The task: Within the entries that follow, show each line where the word "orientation" occurs.
━━ Records to use ━━
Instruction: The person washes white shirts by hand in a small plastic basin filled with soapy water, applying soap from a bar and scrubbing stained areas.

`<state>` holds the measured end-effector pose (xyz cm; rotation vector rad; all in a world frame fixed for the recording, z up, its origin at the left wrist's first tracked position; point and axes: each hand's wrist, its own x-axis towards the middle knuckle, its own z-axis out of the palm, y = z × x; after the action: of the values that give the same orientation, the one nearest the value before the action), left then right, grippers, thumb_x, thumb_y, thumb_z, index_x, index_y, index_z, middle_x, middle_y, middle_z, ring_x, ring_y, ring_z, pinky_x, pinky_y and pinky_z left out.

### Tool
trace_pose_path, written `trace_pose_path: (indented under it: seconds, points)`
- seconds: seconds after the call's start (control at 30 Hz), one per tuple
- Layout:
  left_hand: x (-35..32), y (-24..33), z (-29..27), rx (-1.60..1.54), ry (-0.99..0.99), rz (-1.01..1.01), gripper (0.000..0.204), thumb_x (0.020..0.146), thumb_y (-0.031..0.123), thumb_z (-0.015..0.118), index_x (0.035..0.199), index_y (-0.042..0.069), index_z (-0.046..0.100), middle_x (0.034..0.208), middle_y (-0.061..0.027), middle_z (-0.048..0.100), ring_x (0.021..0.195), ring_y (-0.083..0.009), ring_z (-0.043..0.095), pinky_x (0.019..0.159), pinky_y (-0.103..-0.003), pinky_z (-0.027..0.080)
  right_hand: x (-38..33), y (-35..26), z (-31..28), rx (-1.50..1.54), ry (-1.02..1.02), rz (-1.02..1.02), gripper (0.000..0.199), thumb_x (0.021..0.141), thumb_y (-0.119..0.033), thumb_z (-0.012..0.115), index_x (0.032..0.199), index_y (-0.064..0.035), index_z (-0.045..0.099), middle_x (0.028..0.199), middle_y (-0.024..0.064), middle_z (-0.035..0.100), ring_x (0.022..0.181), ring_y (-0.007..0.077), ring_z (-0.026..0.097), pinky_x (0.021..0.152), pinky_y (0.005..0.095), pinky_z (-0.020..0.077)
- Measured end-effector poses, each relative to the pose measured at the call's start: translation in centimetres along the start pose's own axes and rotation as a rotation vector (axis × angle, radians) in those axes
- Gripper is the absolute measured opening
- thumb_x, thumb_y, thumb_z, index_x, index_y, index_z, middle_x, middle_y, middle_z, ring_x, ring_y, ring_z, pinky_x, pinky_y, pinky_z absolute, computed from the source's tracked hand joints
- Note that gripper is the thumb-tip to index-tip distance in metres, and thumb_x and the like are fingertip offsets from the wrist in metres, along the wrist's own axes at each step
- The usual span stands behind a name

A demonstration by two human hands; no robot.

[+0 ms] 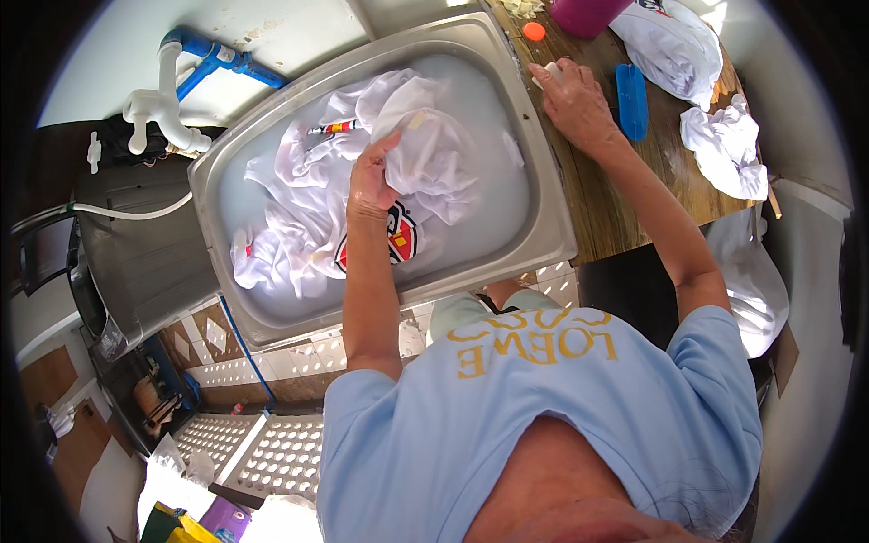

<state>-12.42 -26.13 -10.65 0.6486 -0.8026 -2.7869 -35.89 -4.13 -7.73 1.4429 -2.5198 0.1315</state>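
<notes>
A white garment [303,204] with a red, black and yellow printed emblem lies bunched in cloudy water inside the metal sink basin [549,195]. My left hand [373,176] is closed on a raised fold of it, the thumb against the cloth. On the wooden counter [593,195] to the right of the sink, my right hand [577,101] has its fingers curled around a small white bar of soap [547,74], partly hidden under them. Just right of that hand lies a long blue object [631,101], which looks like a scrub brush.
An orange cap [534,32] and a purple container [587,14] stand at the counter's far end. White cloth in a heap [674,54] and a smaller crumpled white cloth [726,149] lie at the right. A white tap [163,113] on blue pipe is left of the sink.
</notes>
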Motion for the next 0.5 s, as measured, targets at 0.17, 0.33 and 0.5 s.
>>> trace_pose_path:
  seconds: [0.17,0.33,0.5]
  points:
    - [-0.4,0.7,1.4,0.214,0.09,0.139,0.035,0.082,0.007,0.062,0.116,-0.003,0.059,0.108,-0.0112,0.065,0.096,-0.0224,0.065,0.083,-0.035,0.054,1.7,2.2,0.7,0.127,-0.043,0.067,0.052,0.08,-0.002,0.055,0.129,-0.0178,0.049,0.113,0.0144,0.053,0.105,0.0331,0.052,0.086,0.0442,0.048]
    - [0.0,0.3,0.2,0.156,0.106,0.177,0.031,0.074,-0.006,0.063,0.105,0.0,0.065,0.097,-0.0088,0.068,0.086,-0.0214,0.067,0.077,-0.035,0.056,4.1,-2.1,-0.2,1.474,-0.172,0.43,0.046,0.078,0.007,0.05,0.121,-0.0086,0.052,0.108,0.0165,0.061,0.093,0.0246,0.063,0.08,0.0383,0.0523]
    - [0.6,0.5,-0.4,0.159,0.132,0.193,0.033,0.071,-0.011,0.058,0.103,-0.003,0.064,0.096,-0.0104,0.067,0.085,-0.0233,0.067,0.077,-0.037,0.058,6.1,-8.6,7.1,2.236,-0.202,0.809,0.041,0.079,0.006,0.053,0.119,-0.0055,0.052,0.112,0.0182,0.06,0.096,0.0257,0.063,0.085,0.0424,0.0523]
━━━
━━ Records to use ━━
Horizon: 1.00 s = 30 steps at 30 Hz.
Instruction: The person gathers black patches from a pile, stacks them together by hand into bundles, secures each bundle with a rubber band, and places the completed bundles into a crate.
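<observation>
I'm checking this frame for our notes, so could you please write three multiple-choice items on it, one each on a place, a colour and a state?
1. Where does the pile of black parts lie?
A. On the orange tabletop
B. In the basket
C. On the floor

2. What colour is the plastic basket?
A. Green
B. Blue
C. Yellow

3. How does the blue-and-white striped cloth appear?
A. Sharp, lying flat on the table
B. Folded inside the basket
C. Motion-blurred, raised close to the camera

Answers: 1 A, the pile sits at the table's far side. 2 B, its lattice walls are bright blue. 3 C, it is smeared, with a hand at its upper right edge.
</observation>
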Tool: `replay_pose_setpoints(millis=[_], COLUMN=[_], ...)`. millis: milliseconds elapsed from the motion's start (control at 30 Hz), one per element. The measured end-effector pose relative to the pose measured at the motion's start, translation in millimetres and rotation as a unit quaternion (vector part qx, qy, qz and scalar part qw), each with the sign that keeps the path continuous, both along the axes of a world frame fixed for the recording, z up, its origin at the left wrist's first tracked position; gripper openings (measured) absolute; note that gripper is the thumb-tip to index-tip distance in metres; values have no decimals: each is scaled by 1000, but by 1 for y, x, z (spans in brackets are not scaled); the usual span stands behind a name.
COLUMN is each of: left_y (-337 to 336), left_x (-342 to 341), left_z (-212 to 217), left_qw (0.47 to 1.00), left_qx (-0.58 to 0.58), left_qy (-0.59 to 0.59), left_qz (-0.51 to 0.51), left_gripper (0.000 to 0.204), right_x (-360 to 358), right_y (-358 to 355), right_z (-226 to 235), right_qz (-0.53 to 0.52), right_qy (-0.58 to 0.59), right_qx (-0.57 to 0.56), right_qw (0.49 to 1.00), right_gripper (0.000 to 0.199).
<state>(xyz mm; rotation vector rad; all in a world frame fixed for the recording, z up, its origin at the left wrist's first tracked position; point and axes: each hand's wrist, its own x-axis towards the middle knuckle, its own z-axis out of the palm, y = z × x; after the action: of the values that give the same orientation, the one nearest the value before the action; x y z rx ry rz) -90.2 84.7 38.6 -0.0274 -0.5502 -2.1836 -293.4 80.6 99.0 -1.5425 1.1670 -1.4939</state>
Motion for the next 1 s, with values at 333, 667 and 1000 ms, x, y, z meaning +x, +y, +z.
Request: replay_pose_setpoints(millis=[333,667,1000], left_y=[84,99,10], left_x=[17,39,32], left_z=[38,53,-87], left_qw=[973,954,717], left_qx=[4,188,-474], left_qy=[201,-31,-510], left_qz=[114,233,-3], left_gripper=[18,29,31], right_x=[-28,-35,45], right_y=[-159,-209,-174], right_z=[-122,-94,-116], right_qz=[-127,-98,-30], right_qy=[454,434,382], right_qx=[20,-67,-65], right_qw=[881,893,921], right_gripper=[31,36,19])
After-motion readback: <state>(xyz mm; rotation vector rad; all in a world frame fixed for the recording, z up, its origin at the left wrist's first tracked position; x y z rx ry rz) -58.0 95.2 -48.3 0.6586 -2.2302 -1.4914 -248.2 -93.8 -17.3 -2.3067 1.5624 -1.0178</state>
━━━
Output:
`<state>` holds the measured end-effector pose (xyz cm; rotation vector rad; all in a world frame fixed for the recording, z up, its origin at the left wrist's first tracked position; point and axes: each hand's wrist, its own x-axis towards the middle knuckle, its own z-axis out of the palm, y = z × x; after the action: of the values that give the same orientation, the one nearest the value before the action), left then right, grippers, thumb_x, thumb_y, thumb_z, index_x, index_y, index_z, middle_x, middle_y, middle_z, ring_x, ring_y, ring_z, pinky_x, pinky_y and pinky_z left out.
<state>(xyz mm; rotation vector rad; all in a world frame fixed for the recording, z up, its origin at the left wrist's first tracked position; point and axes: each hand's wrist, its own x-axis towards the middle knuckle, its own z-axis out of the palm, y = z × x; after the action: of the values that give the same orientation, the one nearest the value before the action; x y z rx ry rz) -90.2 84.7 38.6 -0.0274 -0.5502 -2.1836 -293.4 80.6 99.0 -1.5425 1.1670 -1.4939</state>

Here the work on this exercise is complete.